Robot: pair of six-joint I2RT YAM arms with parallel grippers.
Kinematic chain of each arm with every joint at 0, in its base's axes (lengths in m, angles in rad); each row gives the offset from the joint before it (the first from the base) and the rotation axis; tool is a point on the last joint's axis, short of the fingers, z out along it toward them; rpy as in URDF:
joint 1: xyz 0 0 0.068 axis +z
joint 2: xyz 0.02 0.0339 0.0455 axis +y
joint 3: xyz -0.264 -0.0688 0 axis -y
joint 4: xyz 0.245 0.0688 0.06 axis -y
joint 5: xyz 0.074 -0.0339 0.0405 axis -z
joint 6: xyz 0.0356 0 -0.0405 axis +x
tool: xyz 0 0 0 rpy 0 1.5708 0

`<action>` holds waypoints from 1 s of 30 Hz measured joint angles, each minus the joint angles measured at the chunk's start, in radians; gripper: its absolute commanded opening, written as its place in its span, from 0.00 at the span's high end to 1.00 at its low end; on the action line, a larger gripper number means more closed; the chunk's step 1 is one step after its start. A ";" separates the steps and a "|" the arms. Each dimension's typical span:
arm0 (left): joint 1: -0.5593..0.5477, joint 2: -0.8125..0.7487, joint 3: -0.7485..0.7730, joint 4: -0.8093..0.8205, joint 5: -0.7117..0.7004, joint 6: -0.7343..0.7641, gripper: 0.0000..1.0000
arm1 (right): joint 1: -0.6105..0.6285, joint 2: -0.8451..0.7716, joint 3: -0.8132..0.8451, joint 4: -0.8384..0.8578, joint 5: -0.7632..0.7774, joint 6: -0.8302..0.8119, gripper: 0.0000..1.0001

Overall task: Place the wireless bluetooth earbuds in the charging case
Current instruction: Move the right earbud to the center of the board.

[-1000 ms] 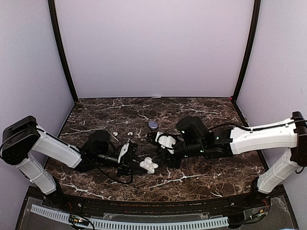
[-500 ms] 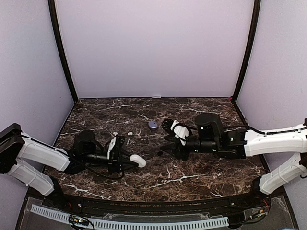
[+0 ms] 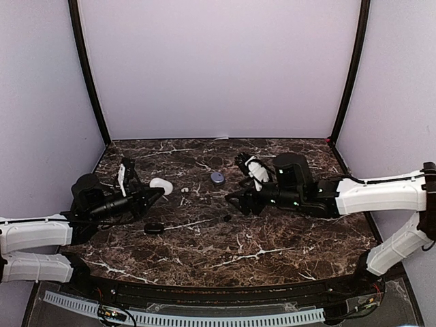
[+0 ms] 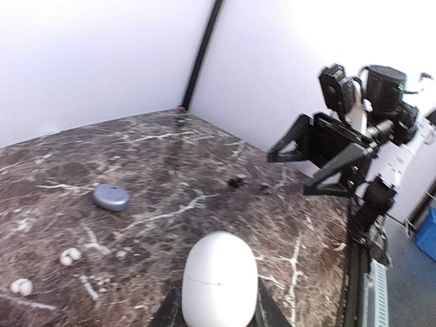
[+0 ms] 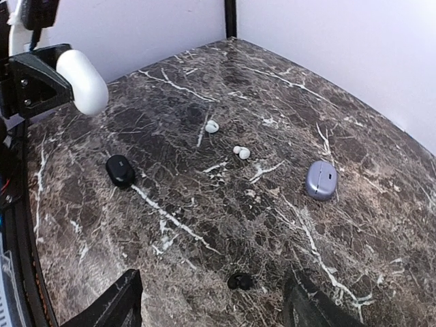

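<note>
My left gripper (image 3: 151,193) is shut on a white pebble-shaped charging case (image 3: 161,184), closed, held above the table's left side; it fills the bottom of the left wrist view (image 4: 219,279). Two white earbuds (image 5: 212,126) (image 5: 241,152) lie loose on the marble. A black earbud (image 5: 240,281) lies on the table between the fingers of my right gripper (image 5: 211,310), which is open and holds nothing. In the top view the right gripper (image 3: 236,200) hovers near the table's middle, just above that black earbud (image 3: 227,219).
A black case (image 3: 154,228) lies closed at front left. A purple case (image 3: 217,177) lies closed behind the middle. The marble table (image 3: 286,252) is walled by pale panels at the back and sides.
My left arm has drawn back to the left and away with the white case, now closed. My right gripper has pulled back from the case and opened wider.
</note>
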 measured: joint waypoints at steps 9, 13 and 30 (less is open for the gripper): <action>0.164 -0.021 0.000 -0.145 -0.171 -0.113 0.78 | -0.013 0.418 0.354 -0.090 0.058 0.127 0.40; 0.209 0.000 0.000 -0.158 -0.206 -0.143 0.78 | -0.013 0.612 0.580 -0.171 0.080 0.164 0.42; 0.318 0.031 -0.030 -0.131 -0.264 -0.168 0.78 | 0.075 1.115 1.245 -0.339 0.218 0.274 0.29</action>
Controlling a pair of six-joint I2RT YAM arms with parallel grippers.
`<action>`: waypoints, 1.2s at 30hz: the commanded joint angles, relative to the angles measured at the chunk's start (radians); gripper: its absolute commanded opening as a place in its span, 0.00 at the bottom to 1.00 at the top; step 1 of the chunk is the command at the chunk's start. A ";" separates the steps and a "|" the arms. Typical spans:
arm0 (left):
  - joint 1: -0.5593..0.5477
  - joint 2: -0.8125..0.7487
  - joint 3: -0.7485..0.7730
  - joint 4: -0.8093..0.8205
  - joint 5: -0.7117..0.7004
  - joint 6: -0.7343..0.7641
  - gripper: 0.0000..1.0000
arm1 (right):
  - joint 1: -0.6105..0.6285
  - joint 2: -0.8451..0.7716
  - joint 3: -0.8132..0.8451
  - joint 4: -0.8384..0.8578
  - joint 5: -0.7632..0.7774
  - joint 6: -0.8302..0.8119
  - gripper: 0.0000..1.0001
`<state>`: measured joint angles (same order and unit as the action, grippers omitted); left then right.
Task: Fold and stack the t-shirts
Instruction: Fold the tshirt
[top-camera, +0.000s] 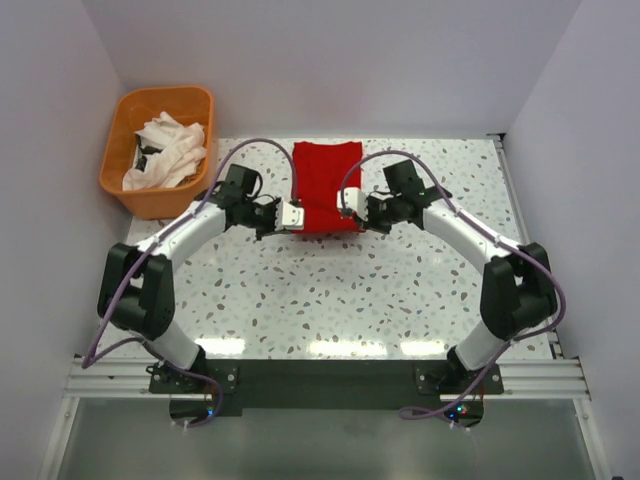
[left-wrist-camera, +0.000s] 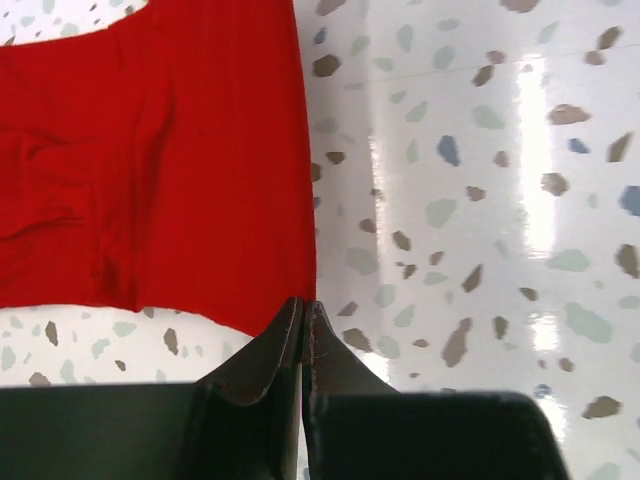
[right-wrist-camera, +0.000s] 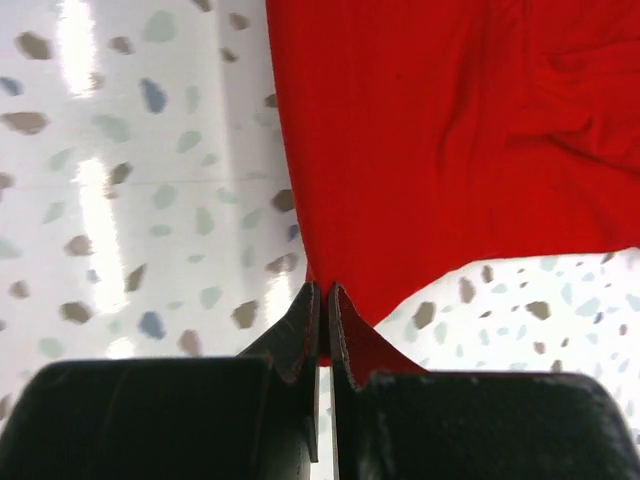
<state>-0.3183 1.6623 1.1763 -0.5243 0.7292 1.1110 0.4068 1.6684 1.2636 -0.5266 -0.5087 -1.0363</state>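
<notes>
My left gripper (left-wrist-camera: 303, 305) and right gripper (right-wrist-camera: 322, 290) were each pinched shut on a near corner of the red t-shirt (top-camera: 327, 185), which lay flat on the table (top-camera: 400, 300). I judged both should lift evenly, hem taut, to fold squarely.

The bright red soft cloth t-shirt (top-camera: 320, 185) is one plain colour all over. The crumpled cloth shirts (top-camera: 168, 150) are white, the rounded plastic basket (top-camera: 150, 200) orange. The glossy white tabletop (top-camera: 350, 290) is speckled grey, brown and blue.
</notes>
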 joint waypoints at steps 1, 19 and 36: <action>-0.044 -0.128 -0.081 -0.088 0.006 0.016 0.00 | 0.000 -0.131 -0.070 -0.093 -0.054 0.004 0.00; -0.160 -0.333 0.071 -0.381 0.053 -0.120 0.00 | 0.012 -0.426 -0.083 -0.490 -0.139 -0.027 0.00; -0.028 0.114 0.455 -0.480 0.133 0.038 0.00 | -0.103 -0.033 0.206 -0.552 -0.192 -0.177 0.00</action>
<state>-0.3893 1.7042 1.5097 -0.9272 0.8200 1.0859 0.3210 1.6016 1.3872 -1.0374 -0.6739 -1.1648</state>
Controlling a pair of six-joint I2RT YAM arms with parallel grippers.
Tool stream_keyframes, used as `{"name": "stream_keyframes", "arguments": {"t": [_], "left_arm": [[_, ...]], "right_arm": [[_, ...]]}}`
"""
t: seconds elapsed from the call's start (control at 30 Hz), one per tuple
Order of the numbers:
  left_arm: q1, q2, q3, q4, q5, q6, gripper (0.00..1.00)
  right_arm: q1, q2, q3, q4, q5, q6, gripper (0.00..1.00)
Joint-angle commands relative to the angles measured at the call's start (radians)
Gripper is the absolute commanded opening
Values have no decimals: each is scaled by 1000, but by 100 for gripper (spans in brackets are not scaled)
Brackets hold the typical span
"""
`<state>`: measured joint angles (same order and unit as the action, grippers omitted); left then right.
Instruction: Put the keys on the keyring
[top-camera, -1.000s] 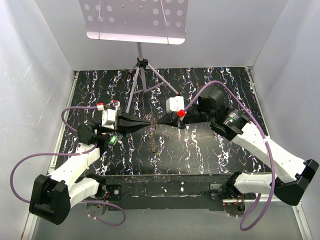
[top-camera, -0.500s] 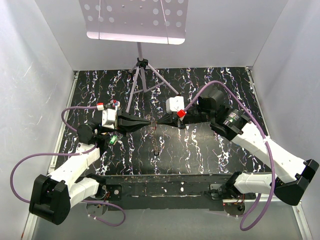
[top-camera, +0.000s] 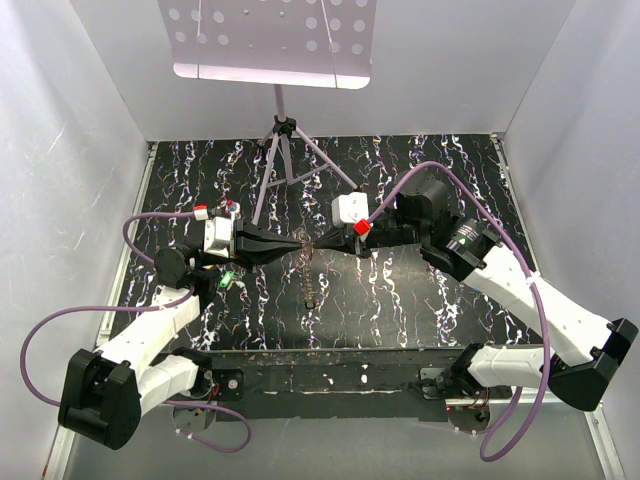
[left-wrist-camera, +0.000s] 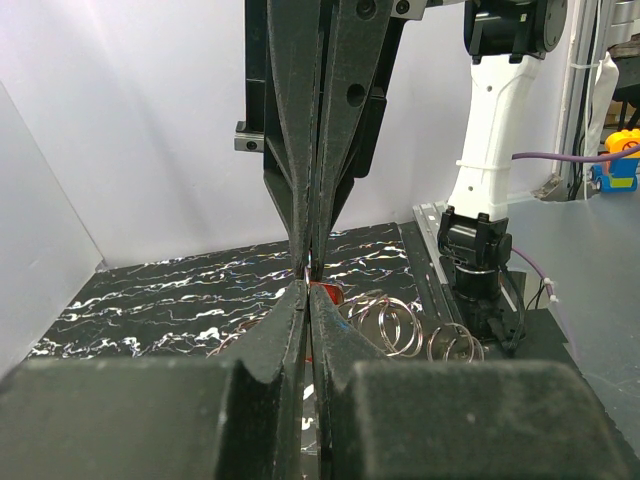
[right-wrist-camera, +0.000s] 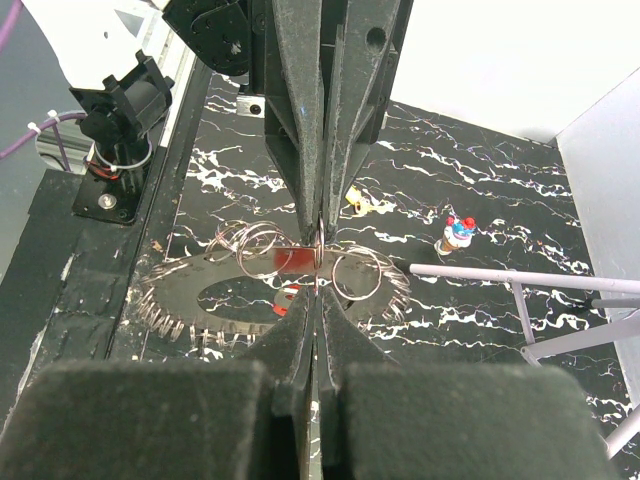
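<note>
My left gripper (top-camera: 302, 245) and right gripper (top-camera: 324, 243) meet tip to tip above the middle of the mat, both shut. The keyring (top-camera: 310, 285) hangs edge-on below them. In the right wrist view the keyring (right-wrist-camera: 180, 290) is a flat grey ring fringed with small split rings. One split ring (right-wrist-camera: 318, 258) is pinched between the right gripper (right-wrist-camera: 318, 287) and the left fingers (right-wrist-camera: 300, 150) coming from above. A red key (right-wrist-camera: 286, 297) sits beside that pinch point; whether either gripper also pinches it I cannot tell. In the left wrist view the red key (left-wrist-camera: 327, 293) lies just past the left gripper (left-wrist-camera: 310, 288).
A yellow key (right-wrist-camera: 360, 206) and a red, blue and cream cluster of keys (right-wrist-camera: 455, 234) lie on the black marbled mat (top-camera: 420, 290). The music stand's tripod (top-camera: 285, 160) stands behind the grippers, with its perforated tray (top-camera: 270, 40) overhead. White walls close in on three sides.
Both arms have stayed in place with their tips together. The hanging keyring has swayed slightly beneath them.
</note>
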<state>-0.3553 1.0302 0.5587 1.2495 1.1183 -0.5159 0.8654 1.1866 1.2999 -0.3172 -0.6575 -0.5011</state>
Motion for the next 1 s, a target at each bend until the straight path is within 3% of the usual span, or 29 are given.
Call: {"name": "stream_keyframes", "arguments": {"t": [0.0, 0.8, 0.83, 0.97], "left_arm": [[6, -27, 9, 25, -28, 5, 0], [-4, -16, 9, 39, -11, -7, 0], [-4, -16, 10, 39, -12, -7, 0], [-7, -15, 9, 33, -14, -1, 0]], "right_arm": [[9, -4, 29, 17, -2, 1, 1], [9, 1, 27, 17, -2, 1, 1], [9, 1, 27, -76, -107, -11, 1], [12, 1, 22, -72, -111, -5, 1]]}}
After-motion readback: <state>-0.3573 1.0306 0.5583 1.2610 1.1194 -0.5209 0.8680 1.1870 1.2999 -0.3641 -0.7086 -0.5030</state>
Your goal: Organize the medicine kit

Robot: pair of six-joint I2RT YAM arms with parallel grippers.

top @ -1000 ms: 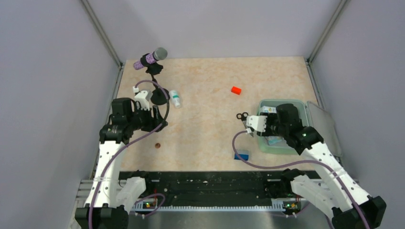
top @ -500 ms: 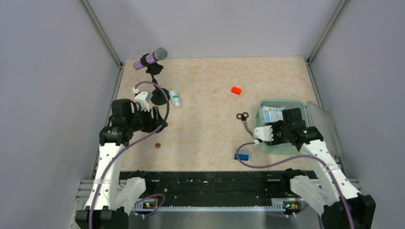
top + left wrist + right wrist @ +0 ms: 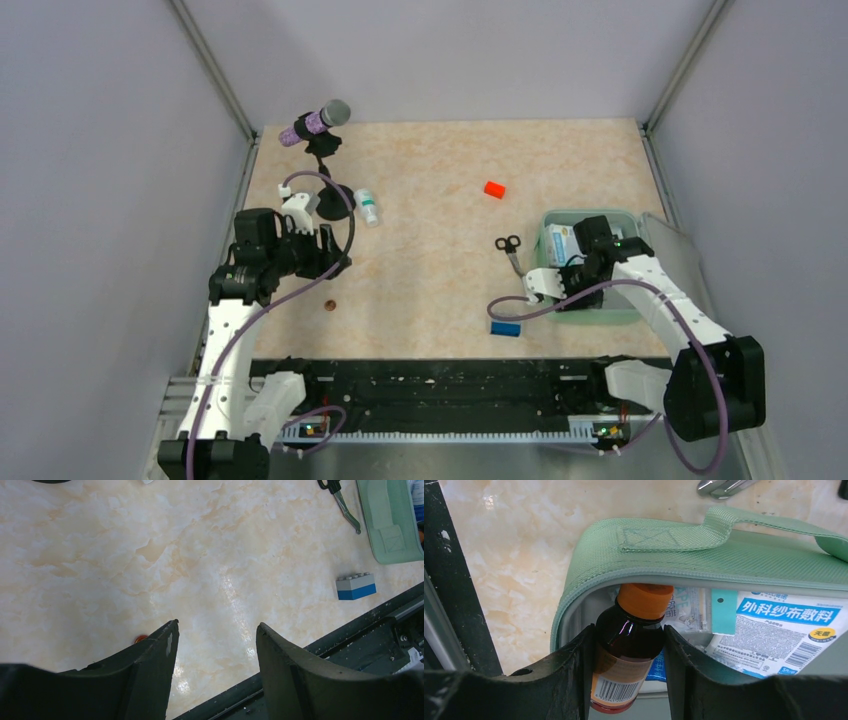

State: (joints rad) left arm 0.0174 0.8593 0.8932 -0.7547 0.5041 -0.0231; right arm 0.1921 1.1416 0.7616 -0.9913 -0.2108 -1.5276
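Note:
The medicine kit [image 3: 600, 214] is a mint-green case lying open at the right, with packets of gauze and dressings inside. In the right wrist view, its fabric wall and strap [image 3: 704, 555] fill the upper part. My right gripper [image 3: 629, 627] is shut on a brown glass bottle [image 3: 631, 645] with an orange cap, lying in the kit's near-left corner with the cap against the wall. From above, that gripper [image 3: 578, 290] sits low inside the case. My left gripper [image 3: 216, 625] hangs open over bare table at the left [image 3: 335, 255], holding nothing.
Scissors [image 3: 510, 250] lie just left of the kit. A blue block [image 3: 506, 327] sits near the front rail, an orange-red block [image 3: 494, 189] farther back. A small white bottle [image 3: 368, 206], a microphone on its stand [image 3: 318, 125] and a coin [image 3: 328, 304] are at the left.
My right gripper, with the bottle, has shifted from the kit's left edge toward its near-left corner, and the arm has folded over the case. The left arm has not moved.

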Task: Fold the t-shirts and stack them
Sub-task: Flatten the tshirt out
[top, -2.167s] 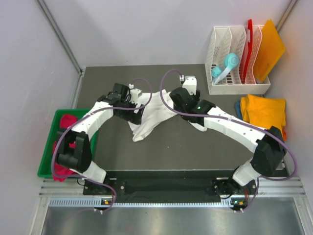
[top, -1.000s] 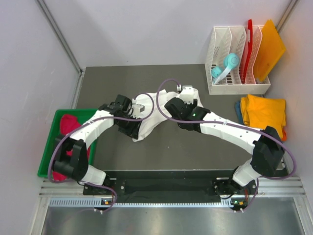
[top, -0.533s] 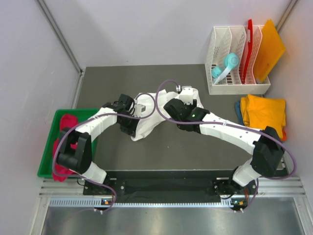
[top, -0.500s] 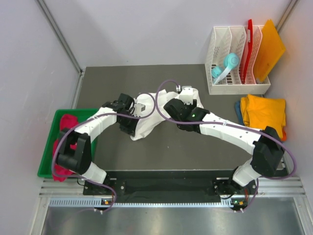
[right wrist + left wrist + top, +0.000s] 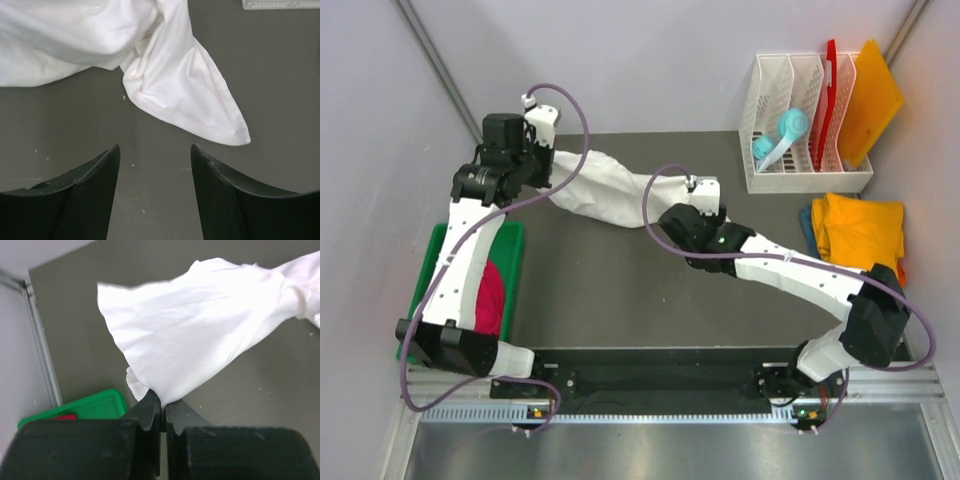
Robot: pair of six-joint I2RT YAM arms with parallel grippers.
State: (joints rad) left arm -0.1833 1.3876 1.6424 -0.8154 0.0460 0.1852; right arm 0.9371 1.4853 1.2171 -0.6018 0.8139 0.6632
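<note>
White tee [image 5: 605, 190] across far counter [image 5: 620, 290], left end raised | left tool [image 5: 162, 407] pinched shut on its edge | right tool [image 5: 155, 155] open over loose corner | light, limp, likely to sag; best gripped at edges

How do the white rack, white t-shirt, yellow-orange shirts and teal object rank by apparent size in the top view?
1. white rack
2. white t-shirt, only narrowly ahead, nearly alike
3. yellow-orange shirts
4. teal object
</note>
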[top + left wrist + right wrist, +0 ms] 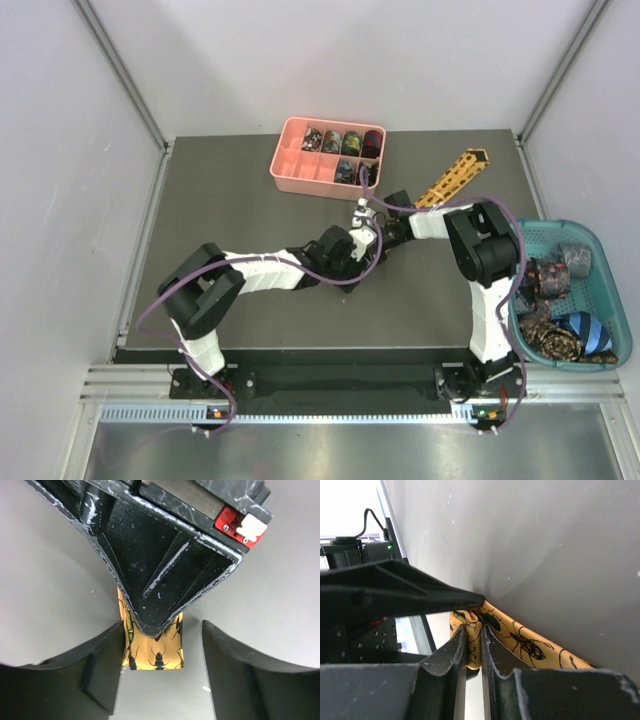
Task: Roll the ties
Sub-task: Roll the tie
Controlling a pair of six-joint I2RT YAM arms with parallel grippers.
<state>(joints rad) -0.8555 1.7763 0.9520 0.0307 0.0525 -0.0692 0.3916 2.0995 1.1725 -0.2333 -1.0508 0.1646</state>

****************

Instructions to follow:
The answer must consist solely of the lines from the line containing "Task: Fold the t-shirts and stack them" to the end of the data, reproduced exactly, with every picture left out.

Answer area:
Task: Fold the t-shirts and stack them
Sub-task: Flatten the tshirt out
[top, -2.167s] 
[top, -1.000s] 
[top, -0.533s] 
[top, -0.500s] 
[right wrist + left wrist + top, +0.000s] 
Robot: pair of six-joint I2RT YAM arms with parallel grippers.
State: (joints rad) left arm -0.1833 1.3876 1.6424 -0.8154 0.0460 0.1852; right arm 0.9371 1.4853 1.2171 -0.6018 0.8139 0.6632
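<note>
White tee [image 5: 605, 190] across far counter [image 5: 620, 290], left end raised | left tool [image 5: 162, 407] pinched shut on its edge | right tool [image 5: 155, 155] open over loose corner | light, limp, likely to sag; best gripped at edges

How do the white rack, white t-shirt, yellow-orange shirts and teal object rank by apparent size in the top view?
1. white rack
2. white t-shirt, only narrowly ahead, nearly alike
3. yellow-orange shirts
4. teal object
</note>
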[top + left wrist + right wrist, +0 ms] 
Task: Roll the ties
Sub-task: Roll the tie
Controlling a pair of six-joint I2RT YAM arms with parallel grippers.
<state>(joints rad) -0.8555 1.7763 0.9520 0.0307 0.0525 -0.0692 0.3916 2.0995 1.1725 -0.2333 -1.0508 0.1646</state>

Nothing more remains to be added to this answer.